I just don't see any of that in the last paragraph. I think people want to live free. I think it can happen in my kids' lifetime. The problems you talk about are totally real, but it seems like you're saying increased statism is grounded in philosophy that's widely supported, and people are condemned to lose touch with reason and individualism. That could happen. That's why I call it the "default position". But things could go the other way, too. I see it my kids. They want to be free. They want to eat the fruit from the tree of knowledge and throw off their benevolent caretakers. And good for them. Let them do that, make money, and show their friend's that science, reason, and freedom deliver the goods, get things done. So I agree with what you're saying as a warning-- don't go here. But I'm optimistic we will not because reason delivers the goods.
People who support the rights of the individual do not support and admire Obama, Clinton, Sanders, AlGore, Elizabeth Warren and the statist aspects of Trump on behalf of his "nationalism". Those who who advocate government control and dispensing of medical care, welfare "rights", wage controls, protectionism, more progressive taxes and redistribution, endless borrowing, government takeovers of and more controls over private land, and the all the rest of the progressively increasing statism are not supporting the rights of the individual. Government entitlements sought so that people can feel "free" of the requirements to live in reality and can use government power to pursue their own wishes restricting others are not rights and not individualism. They are FDR's collectivist-statist "Four Freedoms". All of that is on the rise and is increasingly regarded as uncontroversial.

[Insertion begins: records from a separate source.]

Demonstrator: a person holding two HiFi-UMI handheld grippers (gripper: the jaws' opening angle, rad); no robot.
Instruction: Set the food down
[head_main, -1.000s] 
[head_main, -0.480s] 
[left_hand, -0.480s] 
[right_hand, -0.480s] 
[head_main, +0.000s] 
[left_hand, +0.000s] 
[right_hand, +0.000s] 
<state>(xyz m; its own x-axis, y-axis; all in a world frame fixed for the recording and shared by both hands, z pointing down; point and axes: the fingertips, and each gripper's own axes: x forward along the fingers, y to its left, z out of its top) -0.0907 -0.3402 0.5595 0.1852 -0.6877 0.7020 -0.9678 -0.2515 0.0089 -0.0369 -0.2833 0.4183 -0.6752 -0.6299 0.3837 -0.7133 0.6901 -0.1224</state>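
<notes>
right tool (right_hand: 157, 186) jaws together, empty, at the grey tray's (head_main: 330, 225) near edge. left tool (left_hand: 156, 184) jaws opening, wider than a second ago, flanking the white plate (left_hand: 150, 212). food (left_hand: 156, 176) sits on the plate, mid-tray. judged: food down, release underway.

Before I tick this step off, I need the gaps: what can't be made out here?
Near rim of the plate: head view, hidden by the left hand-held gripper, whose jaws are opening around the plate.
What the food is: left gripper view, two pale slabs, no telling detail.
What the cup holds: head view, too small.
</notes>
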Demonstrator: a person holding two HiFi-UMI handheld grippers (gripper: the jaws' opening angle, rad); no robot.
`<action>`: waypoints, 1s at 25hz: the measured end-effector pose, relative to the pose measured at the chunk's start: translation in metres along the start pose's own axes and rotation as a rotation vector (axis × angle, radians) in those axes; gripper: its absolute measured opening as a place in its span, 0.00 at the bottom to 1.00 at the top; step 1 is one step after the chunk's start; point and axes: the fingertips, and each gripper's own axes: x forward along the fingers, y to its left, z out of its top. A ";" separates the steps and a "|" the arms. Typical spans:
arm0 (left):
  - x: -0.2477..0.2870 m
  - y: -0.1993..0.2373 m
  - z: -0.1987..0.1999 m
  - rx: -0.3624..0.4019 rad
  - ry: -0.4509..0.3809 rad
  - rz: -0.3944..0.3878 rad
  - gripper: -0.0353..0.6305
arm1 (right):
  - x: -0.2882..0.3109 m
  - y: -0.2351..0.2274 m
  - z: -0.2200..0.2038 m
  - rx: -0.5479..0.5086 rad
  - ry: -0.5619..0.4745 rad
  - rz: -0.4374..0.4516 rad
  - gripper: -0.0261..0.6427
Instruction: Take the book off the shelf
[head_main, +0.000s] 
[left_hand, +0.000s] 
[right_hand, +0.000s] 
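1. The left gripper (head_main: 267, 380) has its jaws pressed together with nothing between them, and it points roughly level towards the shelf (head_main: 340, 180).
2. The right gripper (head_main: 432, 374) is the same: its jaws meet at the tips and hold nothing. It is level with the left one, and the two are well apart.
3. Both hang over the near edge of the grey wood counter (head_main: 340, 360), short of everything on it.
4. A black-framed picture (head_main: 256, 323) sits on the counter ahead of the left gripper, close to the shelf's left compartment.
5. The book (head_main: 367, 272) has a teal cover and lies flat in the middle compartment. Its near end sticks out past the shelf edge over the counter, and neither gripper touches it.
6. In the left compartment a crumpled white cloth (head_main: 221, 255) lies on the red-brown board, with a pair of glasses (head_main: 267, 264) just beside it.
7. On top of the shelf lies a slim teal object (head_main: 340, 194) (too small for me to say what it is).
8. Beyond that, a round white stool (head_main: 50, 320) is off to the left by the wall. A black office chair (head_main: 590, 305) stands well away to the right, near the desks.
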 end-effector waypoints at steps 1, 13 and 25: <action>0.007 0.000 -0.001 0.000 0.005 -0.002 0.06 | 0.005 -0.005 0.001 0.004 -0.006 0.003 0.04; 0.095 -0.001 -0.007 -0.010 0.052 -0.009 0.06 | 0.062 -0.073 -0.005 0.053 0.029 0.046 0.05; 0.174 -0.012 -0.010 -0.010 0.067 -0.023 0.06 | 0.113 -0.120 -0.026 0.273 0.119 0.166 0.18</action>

Those who still have an American sense of life wanting to be politically free and wanting to pursue their own goals with their own minds had better learn how to defend it and stop contradicting themselves in what they support because the educational establishment and the media are spreading the opposite and the politicians that are consequently elected into office are the opposite. "Things" cannot "go the other way" when the population is acting in accordance with false premises. "Showing that science, reason, and freedom deliver the goods" has not stopped the persistent pursuit of collectivism and statism regarded as a moral ideal world wide.
Very well said.
They're contrary but not exact opposites. At one time the gov'ts helped people treat one another as property. Changing that is a huge leap forward for individual rights. That doesn't excuse increase of gov't size and intrusiveness. It's just to say there's more to it than gov't size.
[Sarcasm]Really? And all along I thought statism was the answer.[/Sarcasm]
This sounds completely bogus to me, BUT all I care about it rolling back government powers. I don't get a grant, a good word with DoD or NASA contractors, or ANYTHING based on who gets the blame of the scandal de jour. That's someone else's game to play. If shoehorning it into a partisan issue results in action, that's fine with me. I don't think it does though. I think it results a) in jobs for people who depend on political connections and b) people with no stake in the political world getting fired up for reasons completely beyond my understanding (maybe they don't get enough politics at work), but no ACTION, no REFORM.